McDonald's Canadian logo is identified with the local red maple leaf placed in the company's golden arches.

Origins
Chicago-born George Cohon founded the company. The first store opened in 1967 as the Western Canadian franchisee and operated with the U.S. operations. Cohon was the Eastern Canadian franchise and opened his store in 1968 on Oxford Street West in London, Ontario. In 1971, Cohon merged the two operations to one national operation. Cohon was responsible for developing the eastern Canadian franchises. Western franchise owners opened the first McDonald's restaurant in Canada on June 1, 1967 in Richmond, British Columbia. This McDonald's was the first location opened outside of the United States. As of 2021, McDonald's Canada had 1,452 stores (including restaurants inside many Walmart Canada locations) in Canada, and more than 90,000 Canadian employees.

1980s & 90s 

In the 80s McDonald's saw massive expansion in Canada.  It also was a food sponsor at EXPO 86 with their floating restaurant nicknamed the 'McBarge'.  
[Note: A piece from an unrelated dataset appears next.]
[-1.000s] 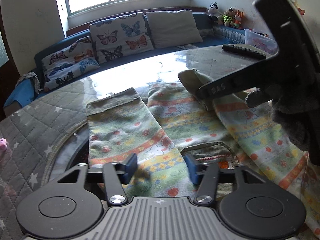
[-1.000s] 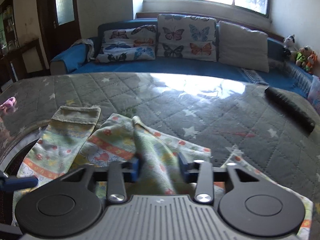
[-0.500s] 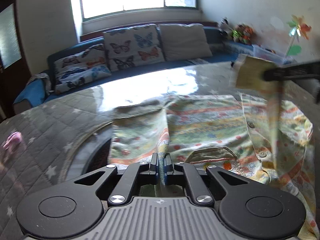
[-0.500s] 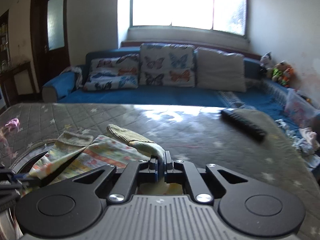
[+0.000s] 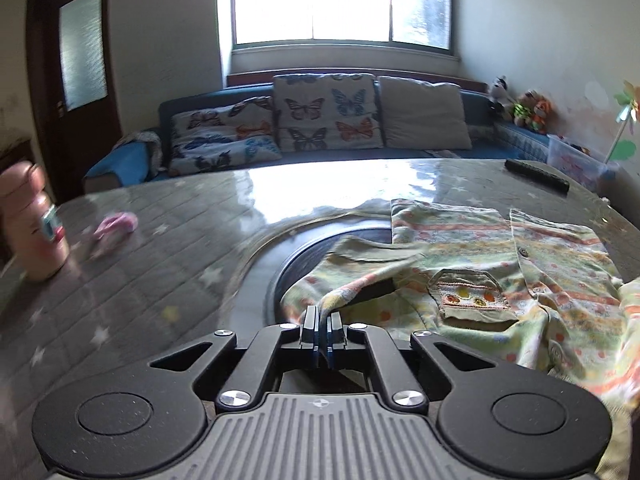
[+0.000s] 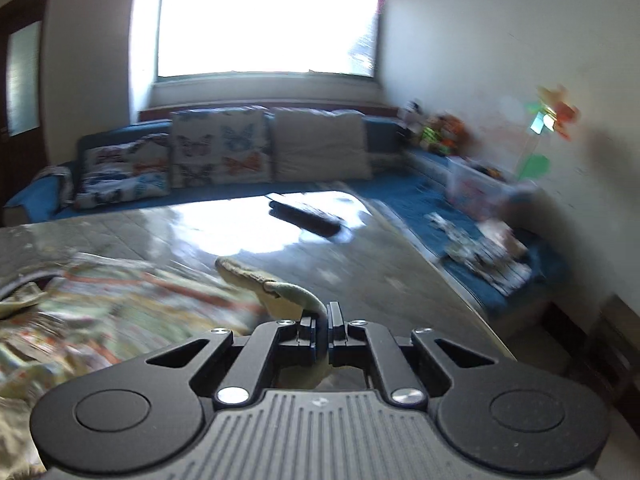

In 1989 McDonald's was awarded the concessionary rights to the newly built SkyDome in Toronto.  One of the requirements was to sell hotdogs, resulting in the first time McDonalds sold the product.  Part of the stadium also included the largest McDonalds in Canada.  The now closed restaurant was located at the base of the CN Tower; the location was popular with tourists and is now office space.  

McDonald's restaurants are present in all of the provinces and territories with the exception of Nunavut. The flagship location opened in 2013 near the Yonge-Dundas Square in Toronto.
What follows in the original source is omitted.